* [TASK GOAL]
Only the lines from the beginning of the data below through the line containing "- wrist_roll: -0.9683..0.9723" belong in the response, each copied exactly.

Content starts

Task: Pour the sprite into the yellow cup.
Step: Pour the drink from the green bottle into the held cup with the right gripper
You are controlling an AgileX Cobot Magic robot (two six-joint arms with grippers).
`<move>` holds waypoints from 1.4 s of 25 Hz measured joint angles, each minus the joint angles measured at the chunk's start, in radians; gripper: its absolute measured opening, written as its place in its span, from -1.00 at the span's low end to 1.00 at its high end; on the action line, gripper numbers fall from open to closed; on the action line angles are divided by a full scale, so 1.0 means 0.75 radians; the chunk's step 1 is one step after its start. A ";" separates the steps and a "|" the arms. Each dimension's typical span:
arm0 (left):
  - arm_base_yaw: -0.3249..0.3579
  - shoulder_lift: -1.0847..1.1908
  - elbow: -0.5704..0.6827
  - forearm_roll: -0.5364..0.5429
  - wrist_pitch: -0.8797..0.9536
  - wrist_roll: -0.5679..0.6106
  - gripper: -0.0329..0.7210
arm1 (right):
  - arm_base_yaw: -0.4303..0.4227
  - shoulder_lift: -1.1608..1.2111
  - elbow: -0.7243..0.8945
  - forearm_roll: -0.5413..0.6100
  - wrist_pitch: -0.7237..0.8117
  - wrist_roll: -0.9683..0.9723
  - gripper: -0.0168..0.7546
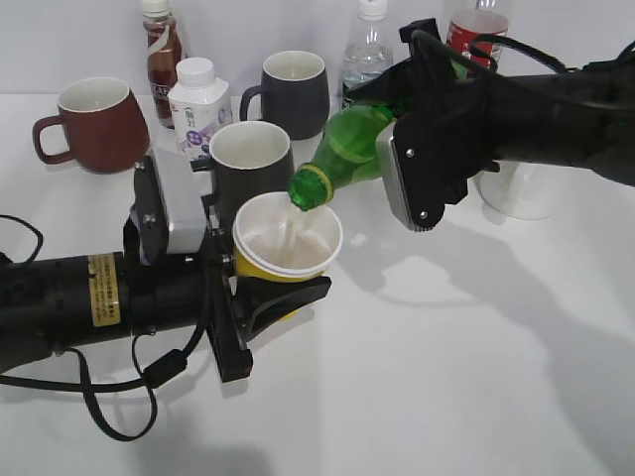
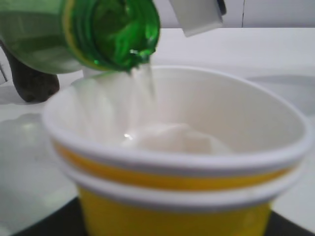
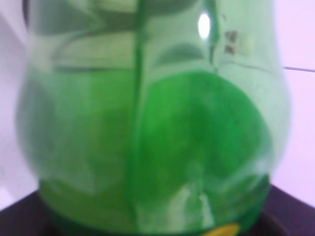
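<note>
My right gripper (image 1: pixel 412 124) is shut on the sprite (image 1: pixel 347 149), a green bottle with no cap on, tilted neck-down to the left. Its open mouth (image 2: pixel 123 46) hangs over the rim of the yellow cup (image 1: pixel 260 266), and a clear stream runs into the cup's white inside, where liquid pools (image 2: pixel 172 140). My left gripper (image 1: pixel 263 288) is shut on the yellow cup (image 2: pixel 172 211) and holds it upright just above the table. In the right wrist view the green bottle body (image 3: pixel 147 147) fills the frame.
Behind the cup stand a dark grey mug (image 1: pixel 248 164), a second dark mug (image 1: pixel 293 94), a brown mug (image 1: pixel 94 124), a small white bottle (image 1: pixel 198 104), a brown drink bottle (image 1: pixel 161 50), a clear water bottle (image 1: pixel 367 55), a red-labelled bottle (image 1: pixel 474 35) and a white mug (image 1: pixel 521 188).
</note>
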State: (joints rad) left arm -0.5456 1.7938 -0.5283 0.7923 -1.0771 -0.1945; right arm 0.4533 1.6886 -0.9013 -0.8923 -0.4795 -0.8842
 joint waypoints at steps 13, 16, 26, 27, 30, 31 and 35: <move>0.000 0.000 0.000 0.000 0.013 -0.003 0.01 | 0.000 0.000 0.000 0.000 -0.006 -0.045 0.20; 0.000 0.000 0.000 0.000 0.015 -0.003 0.01 | 0.000 0.000 0.000 0.016 -0.008 -0.063 0.20; 0.000 0.000 0.000 0.000 0.018 -0.003 0.01 | 0.000 0.000 0.000 0.041 -0.014 -0.084 0.20; 0.000 0.000 0.000 0.000 0.019 -0.003 0.01 | 0.000 0.000 0.000 0.041 -0.014 -0.084 0.20; 0.000 0.000 0.000 0.000 0.019 -0.003 0.01 | 0.000 0.000 0.000 0.042 -0.016 -0.086 0.20; 0.000 0.000 0.000 0.000 0.019 -0.003 0.01 | 0.000 0.000 0.000 0.042 -0.016 -0.088 0.20; 0.000 0.000 0.000 0.000 0.019 -0.003 0.01 | 0.000 -0.001 0.000 0.044 -0.016 -0.112 0.20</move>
State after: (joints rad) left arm -0.5456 1.7938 -0.5283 0.7923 -1.0627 -0.1964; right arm 0.4533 1.6878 -0.9013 -0.8596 -0.4912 -0.9682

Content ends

* [WRITTEN SOLUTION]
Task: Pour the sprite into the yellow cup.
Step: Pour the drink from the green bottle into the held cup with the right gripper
You are controlling an AgileX Cobot Magic robot (two six-joint arms with grippers).
`<move>` holds waypoints from 1.4 s of 25 Hz measured joint angles, each minus the joint angles measured at the chunk's start, in radians; gripper: its absolute measured opening, written as its place in its span, from -1.00 at the span's low end to 1.00 at its high end; on the action line, gripper numbers fall from open to closed; on the action line angles are divided by a full scale, so 1.0 means 0.75 radians; the chunk's step 1 is one step after its start. A ";" separates the steps and a "|" the arms. Each dimension's typical span:
arm0 (left):
  - arm_base_yaw: -0.3249..0.3579
  - shoulder_lift: -1.0847..1.1908
  - elbow: -0.5704..0.6827
  - forearm_roll: -0.5364..0.5429
  - wrist_pitch: -0.8797..0.9536
  - wrist_roll: -0.5679..0.6106
  - gripper: -0.0329..0.7210
arm1 (right):
  - arm_base_yaw: -0.4303..0.4227
  - shoulder_lift: -1.1608..1.2111
  - elbow: -0.7243..0.8945
  - forearm_roll: -0.5413..0.6100
  - wrist_pitch: -0.7237..0.8117
  - wrist_roll: -0.9683..0.9723

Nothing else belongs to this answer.